JPH0359140A - Material for molding steric structure and production of steric structure using the same - Google Patents

Abstract

PURPOSE:To obtain the subject material, having a specific dry heat shrinkage factor and opening angle and suitable for producing a steric structure such as bag or cover by blending conjugate filament yarn containing a low-melting point polyester as a sheath and partially fusing the sheath. CONSTITUTION:The objective material, obtained by producing sheath-core type conjugate filament yarn from (A) polyethylene terephthalate as a core component and (B) a low-melting polyester containing preferably 15-35mol% copolymerized isophthalic acid, etc., and regulated to 130-210 deg.C melting point as a sheath component at preferably (6:4)-(2:8) joining ratio of the components (A) to (B), mixing >=40wt.% resultant conjugate filament yarn, preparing a woven or knit fabric and heat-treating the obtained fabric at a temperature preferably >=10 deg.C higher than the melting point of the component (B) and lower than the melting point of the component (A) and providing <=5% dry heat shrinkage factor at 220 deg.C and <=60 deg. opening angle.

Description

DETAILED DESCRIPTION OF THE INVENTION (Industrial Application Field) The present invention relates to a material for three-dimensional structures such as boxes, bags, covers, ornaments, etc., and a method for manufacturing the three-dimensional structures using the same.

(Conventional technique #) Conventionally, paper and film sheets have been commonly used as materials for three-dimensional structures such as boxes and bags. Paper and film sheets have low air permeability (excellent sealing properties) and low dust generation. It is suitable for use as a material for three-dimensional structures because it has excellent foldability and shape retention when formed into three-dimensional structures. However, paper lacks shape retention, dimensional stability, and strength retention when wet with water, and film, which has the strength and thickness required for packaging, is hard and difficult to work with. There was a problem.
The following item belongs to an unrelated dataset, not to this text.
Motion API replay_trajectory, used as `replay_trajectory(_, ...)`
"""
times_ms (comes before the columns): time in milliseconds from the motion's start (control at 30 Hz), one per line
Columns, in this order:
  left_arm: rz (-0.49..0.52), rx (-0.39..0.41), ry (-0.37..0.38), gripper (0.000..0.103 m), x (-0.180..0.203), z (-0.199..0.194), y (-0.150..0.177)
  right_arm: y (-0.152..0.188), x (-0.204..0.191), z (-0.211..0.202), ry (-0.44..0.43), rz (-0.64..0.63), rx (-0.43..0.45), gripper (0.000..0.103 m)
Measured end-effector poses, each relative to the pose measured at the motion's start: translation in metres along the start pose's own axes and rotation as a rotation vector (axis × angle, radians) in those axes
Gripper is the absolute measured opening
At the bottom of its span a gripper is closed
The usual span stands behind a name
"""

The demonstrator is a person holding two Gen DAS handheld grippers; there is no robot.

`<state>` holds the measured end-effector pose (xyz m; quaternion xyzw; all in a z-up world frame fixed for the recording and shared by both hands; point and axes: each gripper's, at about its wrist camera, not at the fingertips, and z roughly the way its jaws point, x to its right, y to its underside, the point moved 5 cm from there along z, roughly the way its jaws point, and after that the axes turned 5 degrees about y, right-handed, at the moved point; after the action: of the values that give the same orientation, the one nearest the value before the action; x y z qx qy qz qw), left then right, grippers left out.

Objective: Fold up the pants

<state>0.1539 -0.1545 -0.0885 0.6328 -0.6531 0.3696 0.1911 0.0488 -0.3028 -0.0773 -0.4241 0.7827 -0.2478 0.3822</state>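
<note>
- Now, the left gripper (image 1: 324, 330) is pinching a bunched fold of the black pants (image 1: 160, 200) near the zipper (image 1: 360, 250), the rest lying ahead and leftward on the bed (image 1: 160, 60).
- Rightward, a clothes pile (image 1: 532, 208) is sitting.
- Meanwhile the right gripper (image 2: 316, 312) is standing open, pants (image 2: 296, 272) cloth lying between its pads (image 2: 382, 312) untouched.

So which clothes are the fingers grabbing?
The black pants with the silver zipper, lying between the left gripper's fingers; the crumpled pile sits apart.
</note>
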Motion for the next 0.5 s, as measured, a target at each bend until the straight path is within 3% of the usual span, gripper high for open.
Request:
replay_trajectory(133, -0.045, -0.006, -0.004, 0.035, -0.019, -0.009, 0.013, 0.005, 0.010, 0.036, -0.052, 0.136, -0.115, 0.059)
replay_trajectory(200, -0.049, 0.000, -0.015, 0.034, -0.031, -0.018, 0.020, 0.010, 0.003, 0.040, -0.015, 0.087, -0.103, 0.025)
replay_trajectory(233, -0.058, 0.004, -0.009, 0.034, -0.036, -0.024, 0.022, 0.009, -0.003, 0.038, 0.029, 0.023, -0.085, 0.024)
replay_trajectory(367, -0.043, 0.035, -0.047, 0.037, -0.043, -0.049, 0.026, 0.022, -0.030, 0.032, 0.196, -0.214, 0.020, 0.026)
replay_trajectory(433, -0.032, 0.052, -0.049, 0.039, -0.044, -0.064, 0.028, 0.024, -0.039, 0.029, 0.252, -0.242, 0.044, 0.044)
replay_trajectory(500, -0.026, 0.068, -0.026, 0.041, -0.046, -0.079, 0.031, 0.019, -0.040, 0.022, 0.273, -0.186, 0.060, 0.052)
Furthermore, the means of aesthetic expression of paper and film is limited to printing, and it has been difficult to add various functionalities to them.

On the other hand, other materials include fibrous structures such as woven and knitted fabrics, but normal fibrous structures have poor bottom shape due to their drape properties, and also generate dust, making them unsuitable for these materials. It was appropriate.

As a fibrous structure having excellent bottom shape properties and dustproof properties, there is a method of mixing low melting point fibers as described in JP-A-59-59969.

(Problem to be solved by the invention!) However, as in JP-A No. 59-59969, fabrics that simply mix low melting point mm can be used as hard finishing fabrics, but they can be used for forming three-dimensional structures. This is because the dimensional stability during molding of the material is low, and the shape retention is not sufficient to support three-dimensional structures.

The present invention solves these drawbacks, and aims to provide a three-dimensional structure molding material made of a fiber structure having sufficient dimensional stability and shape retention, and to provide a material for molding a three-dimensional structure with a unique appearance and shape. An object of the present invention is to provide a method for producing a three-dimensional structure having the following properties.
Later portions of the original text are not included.